A European Commission paper on the future of the euro, seen by the Financial Times, advocates the launching of a market of “sovereign bond-backed securities” — packaging different countries’ national debt into a new asset.
Officials hope that the plans would boost demand for debt issued by governments with relatively weaker economies, and encourage banks to manage their risks better by diversifying their portfolios, while avoiding old political battles over whether the currency bloc should issue common bonds."
The Business of Litigation Finance Is Booming.
More funding means more lawsuits—increasingly filed by corporations.
The buying and selling of lawsuits—a decade-old practice in the U.S. known as litigation finance—continues to expand.
Speaking of cheer, there’s plenty of it at Burford Capital, the titan of litigation finance. Its new investments in courtroom combat totaled $378 million in 2016, up 83 percent. There’s no reliable measure of the overall size of the litigation finance market, but Burford alone has more than $2 billion in capital invested or available to be invested, according to the firm’s chief executive, Christopher Bogart.
“Corporate law departments and their law firms increasingly want to finance their litigation, just as other parts of the corporation finance their activities,” says Bogart.
Foes of litigation finance, led by the legal arm of the U.S. Chamber of Commerce, focus on the Chevron case to make the argument that such funding increases the volume of expensive, distracting, and sometimes-dubious lawsuits."
Greater availability of automated/natural language processing for document review probably makes screening more economic. That said, NLP has some ways to go, at least for hackers (see tech news below).
Consultants Deliver Aviation Assets Warning.
German asset manager KGAL Real Investments said in a report last week that twenty-eight percent of investors... planned to make an initial or increased allocation to aviation. That compares with 25 percent of investors planning the same for infrastructure, 17 percent for real estate and 17 percent for renewable energy.
Aircraft leasing can deliver a yield of more than 8 percent, compared to infrastructure assets which are typically between 4 percent and 5 percent, according to Tony Foster, a senior investment manager at Aberdeen Asset Management."
CPPIB Reaches C$316.7 Billion in FY 2017 – One of Largest Increases of the Fund.
The biggest gains for the year came from CPPIB’s investments in equities and real assets. It earned 19.2% from its Canadian public equities, compared to a loss of 6.4% in 2016, and saw a return of 18.9% from both foreign and emerging pubic equities, which had lost 2.8% and 8.7% respectively the previous year. Foreign private equities returned 15.8%, compared to gains of 8.8% in 2016; and natural resources and agriculture investments rose 16.8%, compared to a loss of 7.7% last year."
German pension reform back on track after coalition agreement.
The German government’s pension reform package is back on track after the coalition parties came to an agreement on the proposed legislation last week, leaving untouched a proposed ban on guarantees for new defined contribution plans.

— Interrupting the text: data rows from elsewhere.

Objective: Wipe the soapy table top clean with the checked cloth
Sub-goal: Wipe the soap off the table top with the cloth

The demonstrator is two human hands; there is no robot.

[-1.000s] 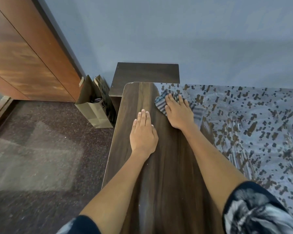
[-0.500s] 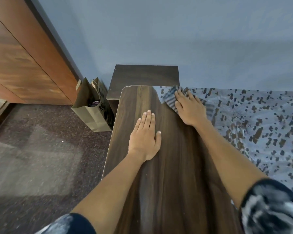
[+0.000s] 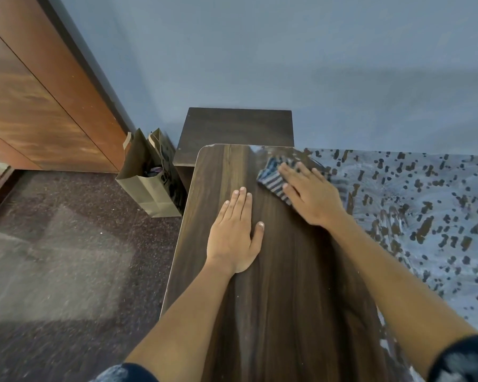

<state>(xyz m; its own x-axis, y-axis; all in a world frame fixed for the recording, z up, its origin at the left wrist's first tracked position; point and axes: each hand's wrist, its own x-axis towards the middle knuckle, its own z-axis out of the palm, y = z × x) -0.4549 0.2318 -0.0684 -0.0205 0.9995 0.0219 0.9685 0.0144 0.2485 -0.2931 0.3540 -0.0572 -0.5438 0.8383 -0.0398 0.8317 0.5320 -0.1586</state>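
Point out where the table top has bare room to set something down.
Bare wood lies on the table top below the left hand, between the forearms, and along the far left corner. The far right is crowded: the right hand presses the checked cloth there.

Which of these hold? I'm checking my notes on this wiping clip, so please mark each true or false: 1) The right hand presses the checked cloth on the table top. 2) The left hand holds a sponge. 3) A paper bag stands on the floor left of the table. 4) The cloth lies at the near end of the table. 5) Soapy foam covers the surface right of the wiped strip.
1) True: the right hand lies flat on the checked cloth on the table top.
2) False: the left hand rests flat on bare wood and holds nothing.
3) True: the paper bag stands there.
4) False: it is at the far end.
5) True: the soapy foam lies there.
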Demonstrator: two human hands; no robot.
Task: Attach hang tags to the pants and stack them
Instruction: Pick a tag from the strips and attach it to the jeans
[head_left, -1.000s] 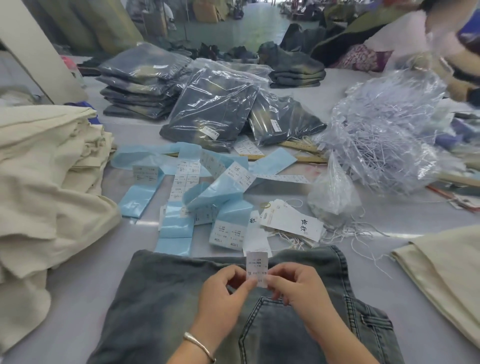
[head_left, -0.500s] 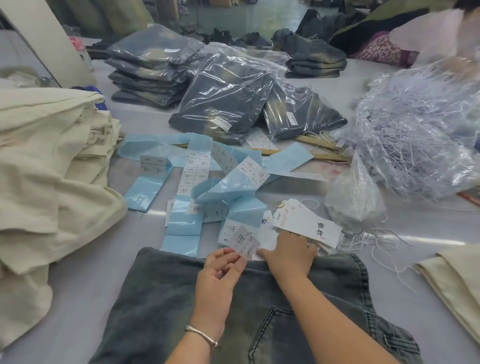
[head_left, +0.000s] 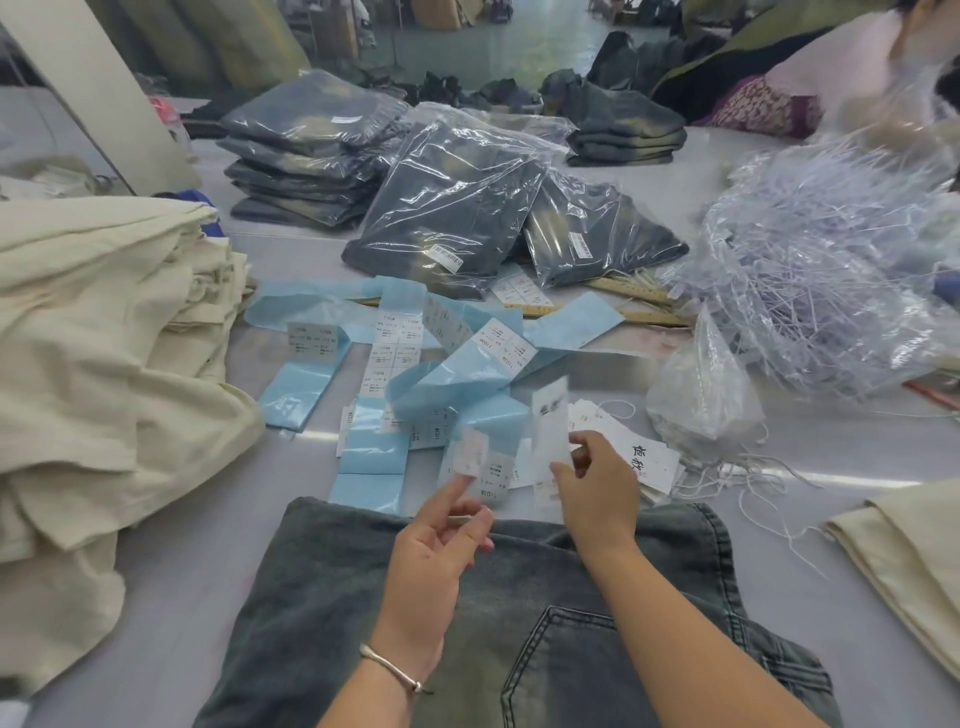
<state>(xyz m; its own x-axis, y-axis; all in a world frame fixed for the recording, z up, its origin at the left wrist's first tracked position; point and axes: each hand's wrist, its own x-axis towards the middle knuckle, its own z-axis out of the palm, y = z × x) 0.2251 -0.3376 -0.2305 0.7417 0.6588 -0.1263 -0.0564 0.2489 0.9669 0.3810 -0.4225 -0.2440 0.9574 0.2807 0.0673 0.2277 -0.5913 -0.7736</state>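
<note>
At the far left of the worktop (head_left: 197, 561) lies a big heap of folded cream cloth (head_left: 98, 332), and behind it stands a stack of bagged dark pants (head_left: 306, 156). In the middle, light blue paper strips (head_left: 374, 400) with white printed labels are scattered, some over each other, and beyond them two more pants in clear bags (head_left: 452, 208) lean on each other. Near the bottom, dark grey denim pants (head_left: 322, 597) lie flat, with a back pocket showing near the right forearm. The left hand (head_left: 431, 556), with a thin bracelet (head_left: 392, 667) on the wrist, is above the waist edge of the pants; a small white sticker (head_left: 471, 451) sits at the tip of its raised finger, but blur hides how the grip holds it, so I cannot tell if it is pinched or only stuck. The right hand (head_left: 597, 493) is just beside, its grip pinching a long white hang tag (head_left: 549, 421) held upright and blurred. Under this hand lies a pile of hang tags (head_left: 641, 457) with white strings, near a small clear bag (head_left: 706, 395). Further right is a large tangle of clear plastic ties (head_left: 810, 270), and at the right edge another folded cream cloth (head_left: 914, 561)
</note>
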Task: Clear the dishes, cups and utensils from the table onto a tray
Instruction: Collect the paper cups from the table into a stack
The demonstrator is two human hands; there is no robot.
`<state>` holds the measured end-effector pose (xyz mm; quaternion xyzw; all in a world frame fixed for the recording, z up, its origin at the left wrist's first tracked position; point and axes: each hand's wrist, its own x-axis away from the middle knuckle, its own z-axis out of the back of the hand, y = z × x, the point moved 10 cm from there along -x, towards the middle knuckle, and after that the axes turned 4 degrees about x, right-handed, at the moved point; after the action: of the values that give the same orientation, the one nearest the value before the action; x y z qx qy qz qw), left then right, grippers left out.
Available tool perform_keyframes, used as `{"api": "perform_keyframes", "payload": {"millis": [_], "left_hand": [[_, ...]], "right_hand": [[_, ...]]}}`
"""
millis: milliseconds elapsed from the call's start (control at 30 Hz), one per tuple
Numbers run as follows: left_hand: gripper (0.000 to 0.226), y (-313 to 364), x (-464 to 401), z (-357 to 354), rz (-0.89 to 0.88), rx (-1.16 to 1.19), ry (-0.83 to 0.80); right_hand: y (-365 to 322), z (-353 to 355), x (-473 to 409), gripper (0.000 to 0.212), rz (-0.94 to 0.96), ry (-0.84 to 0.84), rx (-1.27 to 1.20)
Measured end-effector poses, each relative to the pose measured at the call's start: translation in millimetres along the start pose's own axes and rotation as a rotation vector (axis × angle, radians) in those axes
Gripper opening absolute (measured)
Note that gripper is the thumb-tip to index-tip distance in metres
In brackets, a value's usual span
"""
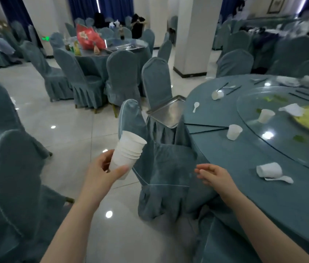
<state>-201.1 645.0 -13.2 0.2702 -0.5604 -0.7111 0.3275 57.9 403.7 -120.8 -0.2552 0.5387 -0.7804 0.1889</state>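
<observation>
The left hand (102,171) grips a tilted stack of white cups (128,150) above the floor. The right hand (213,174) hangs empty, fingers loose, beside the round table (263,186), where single cups (234,131) remain. A metal tray (167,112) rests on a chair (155,82).

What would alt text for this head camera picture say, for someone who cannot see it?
A person's left hand holds a stack of white cups beside a round table in a banquet hall, while the right hand hovers open. More white cups and a spoon lie on the table, and a metal tray rests at its edge.
</observation>
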Motion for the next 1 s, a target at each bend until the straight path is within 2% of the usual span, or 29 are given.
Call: {"api": "perform_keyframes", "payload": {"millis": [167,333,567,733,867,1000], "left_hand": [[0.051,-14.8,-81.4,-47.8,0.030,-0.021,-0.105],[0.044,-31.0,-146.7,-115.3,0.077,-0.018,-0.242],[0.046,-31.4,-231.5,-229.6,0.045,-0.014,-0.486],[0.048,-24.2,-278.0,-297.2,0.054,0.006,-0.636],[0.049,-9.6,-301.6,-343.0,0.026,0.007,-0.730],[0.047,3.3,-312.3,-373.3,0.003,-0.011,-0.781]], "right_hand": [[29.4,31.1,-45.1,0.014,-0.095,0.144,0.032],[60.3,78.2,-67.5,0.012,-0.174,0.313,0.073],[100.4,163.7,-68.2,0.011,-0.296,0.757,0.053],[122.7,214.6,-61.8,0.020,-0.427,0.993,0.100],[135.7,244.6,-54.0,0.052,-0.557,1.087,0.293],[144.5,262.6,-57.8,0.051,-0.689,1.043,0.459]]}}
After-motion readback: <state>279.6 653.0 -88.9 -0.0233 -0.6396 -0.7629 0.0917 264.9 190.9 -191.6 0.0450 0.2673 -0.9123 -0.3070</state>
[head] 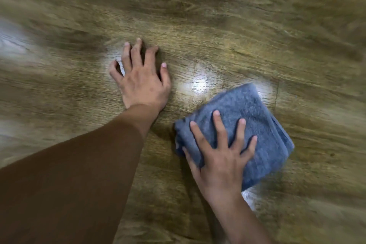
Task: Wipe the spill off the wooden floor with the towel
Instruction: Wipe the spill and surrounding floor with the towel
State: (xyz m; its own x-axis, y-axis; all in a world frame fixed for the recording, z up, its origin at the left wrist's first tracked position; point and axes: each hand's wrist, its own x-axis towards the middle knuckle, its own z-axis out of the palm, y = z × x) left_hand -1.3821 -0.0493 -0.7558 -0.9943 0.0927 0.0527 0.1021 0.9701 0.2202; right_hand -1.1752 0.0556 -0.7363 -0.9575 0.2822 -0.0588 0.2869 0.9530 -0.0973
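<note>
Across the whole view runs the wooden floor point(217, 25), brown planks with a strong grain, blurred toward the edges and carrying pale glossy patches where light reflects, the brightest just beyond the towel's far corner; whether that sheen is wet I cannot tell. Next in size, the towel point(263, 125) lies flat on the floor at right of centre: a grey-blue terry cloth folded into a thick, roughly square pad, its layered edges showing along the right side, one corner pointing away from the person. On its near half presses the right hand point(221, 156), palm down, fingers straight and spread wide across the nap, so the grip is open and flat, not curled round the cloth. Left of the towel and apart from it, the left hand point(142, 83) rests on bare floor, fingers splayed and slightly arched, holding nothing, its brown sleeve point(69, 174) reaching to the wrist.
</note>
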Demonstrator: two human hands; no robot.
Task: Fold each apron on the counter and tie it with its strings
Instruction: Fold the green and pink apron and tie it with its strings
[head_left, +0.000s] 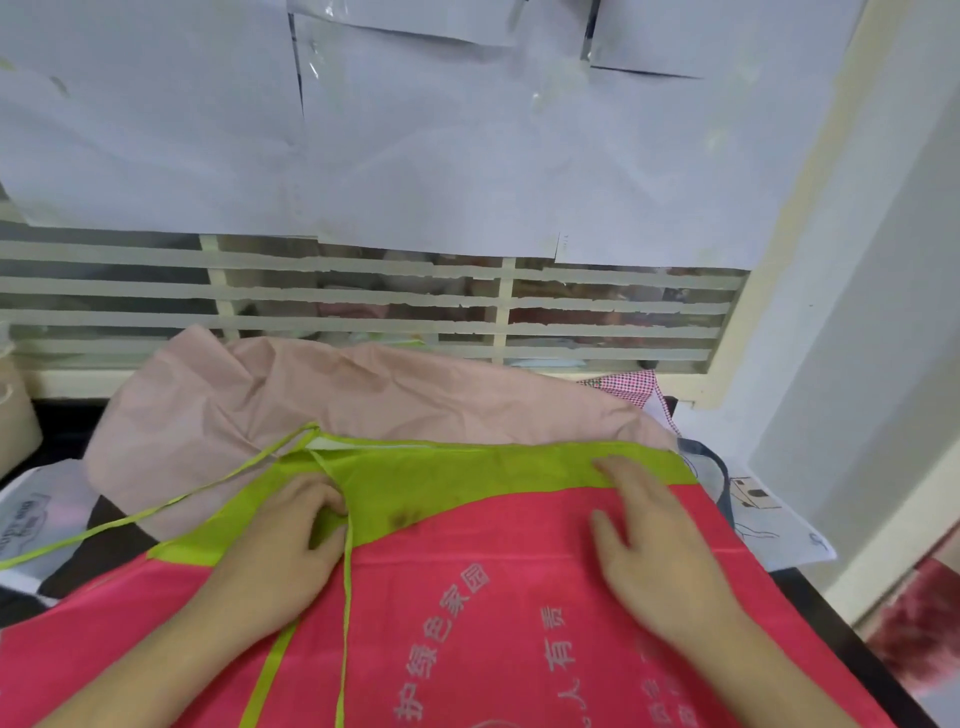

The “social partner” model is a central pillar of the BRSG. It means sector-wide collective bargaining parties – including unions and employers – can introduce defined contribution (DC) or “defined ambition” pension schemes, with neither the employer nor the pension provider allowed to provide guarantees. Both these aspects were heavily debated by the coalition in preceding weeks. Defined contribution pensions have not been possible in Germany so far."
Bain Capital enters China with $200m NPL portfolio purchase.
Bain Capital said on Monday it has agreed to buy a portfolio of non-performing loans worth $200 million in principal from a Chinese asset management company, the latest move by international investors seeking a piece of the booming market for distressed debt in the world’s second-largest economy.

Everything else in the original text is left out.